Небо тут было удивительное. Мальчик родился в степях на юге, где днем небо плоское и белесое от жары и только ночью, когда бесчисленные звезды, шевеля длинными лучами, заполняют его от края и до края, видно, какое оно на самом деле бездонное и громадное. Здесь же, ближе к северу, именно днем небо приобретало многоярусность и хрустальную прозрачность, а облака, плывущие в нем, подобно исполинским неведомым существам, были таких удивительных форм и оттенков в разное время суток, что мальчик никогда не уставал наблюдать за их загадочным движением.
Смотреть на облака — это было как читать книги. С какого-то времени читать книги, даже самые любимые, стало трудно — быстро уставала и начинала болеть голова, наливалась свинцовой противной тяжестью, избавиться от которой мог помочь лишь сон. Но часто спать у мальчика не получалось, а занять себя было необходимо, и поэтому он нашел еще одно средство, которое позволяло ему хотя бы на время ощущать себя здоровым и свободным — наблюдать за облаками.
Иногда облака походили друг на друга, но тем не менее все равно были разными, как, например, различны между собой лошади или дельфины — на первый взгляд, кажется, одинаковые, а присмотришься и видишь, что у каждого своя стать и облик. А иногда, особенно при северном ветре, они принимали совсем уж причудливые формы и образы, и мальчик, отдавшись воображению, лепил из них вместе с ветром и солнцем именно то, что ему хотелось увидеть.
Вот плывет по небу нарядный и веселый город-замок с развевающимися флагами на шпилях соборов и башнях дворцов. Вот голова великана ухмыляется в косматую бороду и косит в окно исполинским хитрым глазом. Кентавр, распластавшись в грациозном прыжке, надеется перелететь небо с востока на запад. Неведомая армия чудных и загадочных существ штурмует грозную, подсвеченную алыми лучами заходящего солнца крепость. Старинный фрегат с полными свежего ветра парусами вспарывает форштевнем крутую океанскую предгрозовую волну…

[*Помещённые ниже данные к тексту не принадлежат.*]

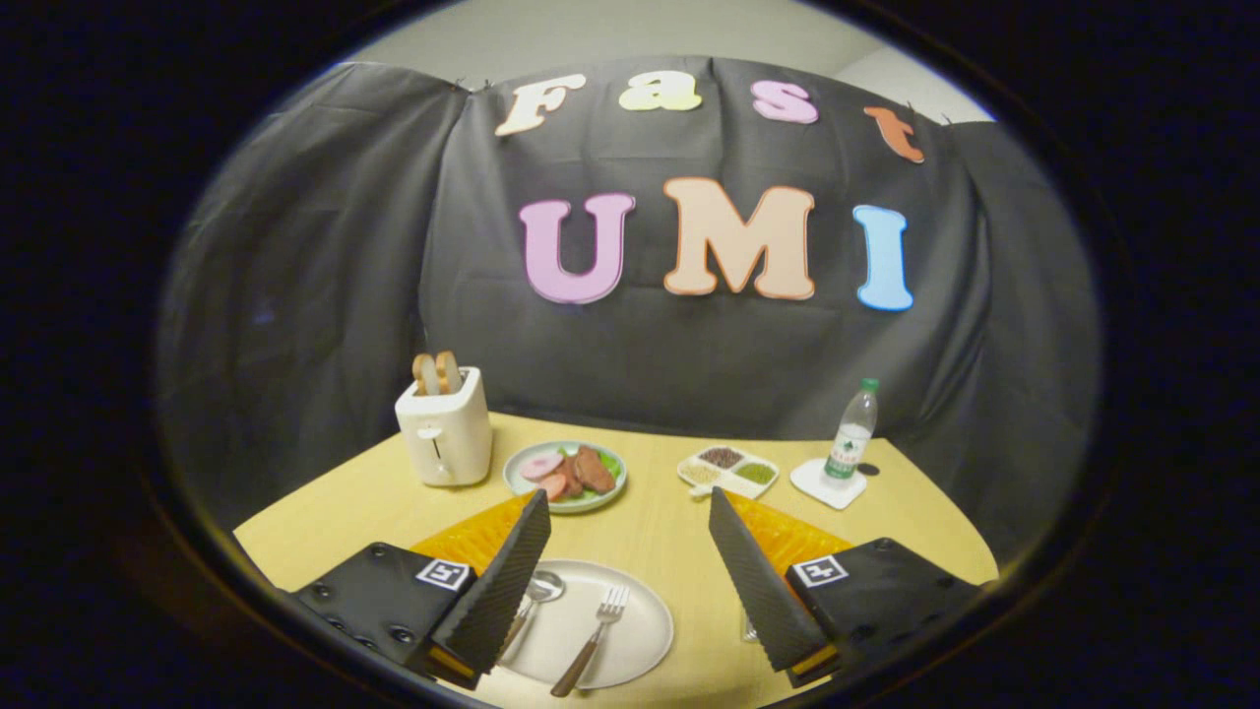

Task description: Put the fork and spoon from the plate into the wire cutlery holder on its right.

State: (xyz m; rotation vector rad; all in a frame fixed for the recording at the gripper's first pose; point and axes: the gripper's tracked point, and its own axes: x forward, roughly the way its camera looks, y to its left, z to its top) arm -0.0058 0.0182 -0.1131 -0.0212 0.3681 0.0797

Но в последнее время мальчику стало казаться, что иногда облака специально разыгрывают перед ним длинные эпизоды и сцены, чтобы не просто его развлечь, но передать какое-то полное тайного смысла послание, от которого зависит его, мальчика, судьба.
Мальчику было тринадцать лет. Возраст достаточный, чтобы понимать нереальность осуществления фантазий, порожденных изменчивым движением облаков и богатым воображением. Но недостаточный для того, чтобы полностью отказаться от надежды на будущее. А с будущим у мальчика были серьезные проблемы.

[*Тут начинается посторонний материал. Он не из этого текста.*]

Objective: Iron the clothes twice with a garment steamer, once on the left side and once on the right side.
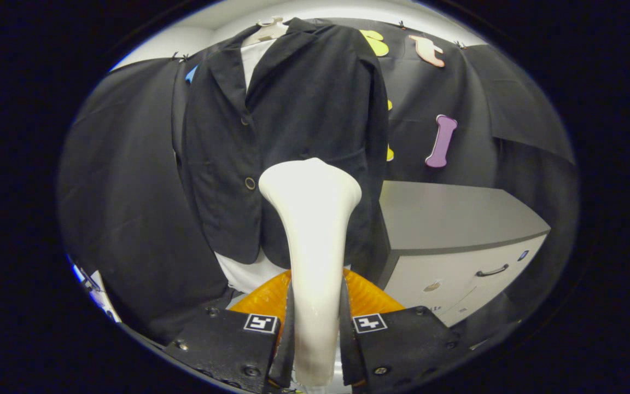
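The steamer (311,257) covers the lower front of the black jacket (287,137) beyond it, so whether its head touches the cloth cannot be told. The gripper (315,334) is clamped on the steamer's white handle, both fingers pressing its sides, pointing straight at the hanging jacket. A grey cabinet (457,241) stands ahead to the right.

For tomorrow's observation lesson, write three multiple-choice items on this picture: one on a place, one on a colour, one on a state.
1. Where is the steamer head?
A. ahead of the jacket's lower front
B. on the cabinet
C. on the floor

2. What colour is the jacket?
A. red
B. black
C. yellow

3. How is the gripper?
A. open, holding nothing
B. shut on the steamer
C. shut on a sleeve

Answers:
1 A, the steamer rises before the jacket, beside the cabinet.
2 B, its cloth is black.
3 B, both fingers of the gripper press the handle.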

Врач Сергей Борисович всегда старался его приободрить и говорил, что возможностей современной медицины вполне достаточно, чтобы обеспечить мальчику долгие годы здоровой молодости, зрелости и старости. Нужно только немного веры и терпения, и все получится и будет в полном порядке. Но мальчик понимал, что врач просто не может говорить иначе, эти слова Сергею Борисовичу подсказывает его профессиональный долг, а сам он в глубине души уже почти смирился с тем, что все усилия напрасны, и ни грандиозные возможности современной медицины, ни талант и умение лучших врачей (а Сергей Борисович был действительно одним из лучших в своем деле) не могут остановить то, что час за часом и день за днем снедает изнутри организм мальчика.
Но все-таки отказаться от надежды мальчик не хотел и не мог, и в этом ему помогали облака.

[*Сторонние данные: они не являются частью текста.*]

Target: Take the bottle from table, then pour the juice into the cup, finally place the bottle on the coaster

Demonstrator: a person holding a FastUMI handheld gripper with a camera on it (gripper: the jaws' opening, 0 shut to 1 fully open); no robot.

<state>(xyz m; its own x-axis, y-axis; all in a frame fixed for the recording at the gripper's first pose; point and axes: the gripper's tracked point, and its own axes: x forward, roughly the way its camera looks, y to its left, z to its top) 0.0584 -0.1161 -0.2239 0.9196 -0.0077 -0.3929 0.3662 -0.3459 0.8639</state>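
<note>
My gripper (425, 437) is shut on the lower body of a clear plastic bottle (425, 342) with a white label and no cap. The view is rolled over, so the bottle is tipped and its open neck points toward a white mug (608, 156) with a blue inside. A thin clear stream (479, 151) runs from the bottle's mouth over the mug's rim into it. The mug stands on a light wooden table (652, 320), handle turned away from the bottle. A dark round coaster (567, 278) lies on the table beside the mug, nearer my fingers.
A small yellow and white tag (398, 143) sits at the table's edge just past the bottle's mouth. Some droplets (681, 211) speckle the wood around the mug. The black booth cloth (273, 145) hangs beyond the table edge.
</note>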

Этим солнечным утром второй половины лета мальчика подключили к медицинской аппаратуре сразу после завтрака, и Сергей Борисович сказал, что процедура будет долгой и он должен набраться терпения.
— Может быть, хочешь посмотреть телевизор? — спросил он. — Как раз через пять минут по седьмому каналу будет идти хороший старый фильм.
— Какой? — Мальчик сделал вид, что предложение Сергея Борисовича его интересует.